**TRY IT**
Repeat back every line of the data, exactly.
COLLECTED DATA section start
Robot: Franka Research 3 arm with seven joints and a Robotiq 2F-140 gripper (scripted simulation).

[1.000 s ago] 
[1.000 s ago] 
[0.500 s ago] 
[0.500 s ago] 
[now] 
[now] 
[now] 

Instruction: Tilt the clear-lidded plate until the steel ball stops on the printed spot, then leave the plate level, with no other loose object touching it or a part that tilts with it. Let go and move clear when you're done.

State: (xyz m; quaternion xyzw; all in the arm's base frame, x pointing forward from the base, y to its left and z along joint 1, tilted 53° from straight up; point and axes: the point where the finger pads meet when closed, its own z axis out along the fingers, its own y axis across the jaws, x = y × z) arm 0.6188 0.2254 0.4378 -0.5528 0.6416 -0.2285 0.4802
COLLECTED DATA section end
**TASK ANSWER**
Robot: Franka Research 3 arm with seven joints and a Robotiq 2F-140 gripper (scripted simulation).

[1.000 s ago] 
[1.000 s ago] 
[0.500 s ago] 
[0.500 s ago] 
[now] 
[now] 
[now] 

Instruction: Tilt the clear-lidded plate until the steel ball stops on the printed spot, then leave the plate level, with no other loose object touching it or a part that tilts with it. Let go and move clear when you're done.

State: (xyz m; quaternion xyzw; all in the arm's base frame, x pointing forward from the base, y to its left and z along joint 1, tilted 53° from straight up; point and axes: the point where the finger pads meet when closed, its own z axis out along the fingers, its own y axis across the jaws, x = y × z) arm 0.6188 0.2254 0.4378 -0.5528 0.6416 -0.2285 0.4802

There's no more to the answer.